The cost of a lonely onboarding
Automation has made it easy to get a new hire productive fast, which tempts teams to call that the whole job. A self-serve stack of videos and prompts can teach the tasks well, but on its own it never tells someone why the work matters or who to ask when something breaks, and a new employee can read that silence as a signal about how invested the company is in them. The tools are not the problem. What they leave room for is someone who connects the daily tasks to the bigger picture, so a new hire sees more than a queue of tickets.
That connection is what turns a hire into someone who stays. When people understand how their work ladders up and feel trusted to own a piece of it, they invest back, and when they are left to punch a clock against goals nobody explained, the training spend walks out with them. “If everyone is working on the same goals, we’re all going to succeed. But if a person doesn’t feel empowered enough to understand the goals, they’re not going to stay. As a company, you’re wasting your time and your investment in training them,” Reeves says.
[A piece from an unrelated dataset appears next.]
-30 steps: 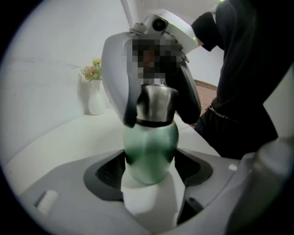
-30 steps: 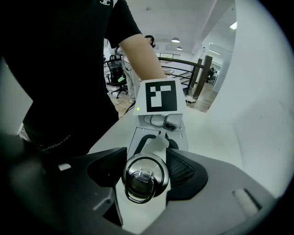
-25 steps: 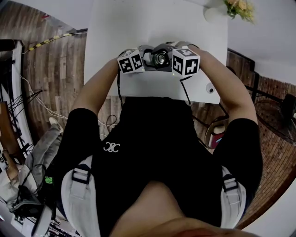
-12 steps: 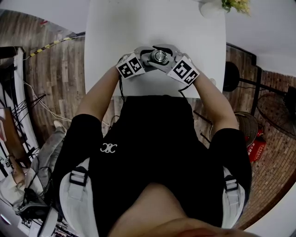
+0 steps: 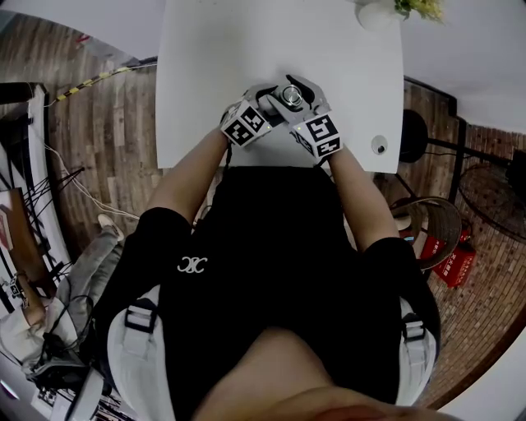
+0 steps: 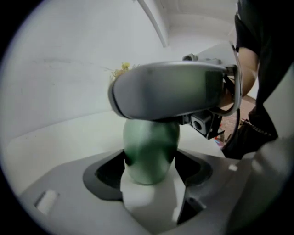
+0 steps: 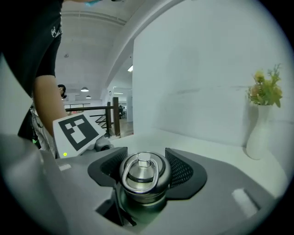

What keeps someone is rarely the content. An automated flow answers the questions a newcomer knows to ask, and the person beside it answers the ones that only surface on the job.
Teaching responsible use
The list of things a mentor is expected to teach now includes the tool itself. Nobody has fully figured out responsible use, leaders included, and Reeves treats that as a reason to learn it shoulder to shoulder with a team. In practice, that means working through the technology together and reviewing AI-assisted work so the person understands what they are sending, with no reply going out straight from the chatbot unread. Work that skips that step tends to announce itself, and it chips away at trust between colleagues. “Someone replies, and you think, ‘Yup, that’s ChatGPT,’ and it makes you lose trust in what they’re doing. Even if the output is right, it lacks context if a human hasn’t looked at it,” Reeves says.
The next group of managers inherits that balance, the technology carrying the execution while a person supplies the judgment to question what it returns. She puts the responsibility on the people learning to lead. “We have to ensure we aren’t relying on AI to do our thinking, but using it as the tool that it is,” Reeves says.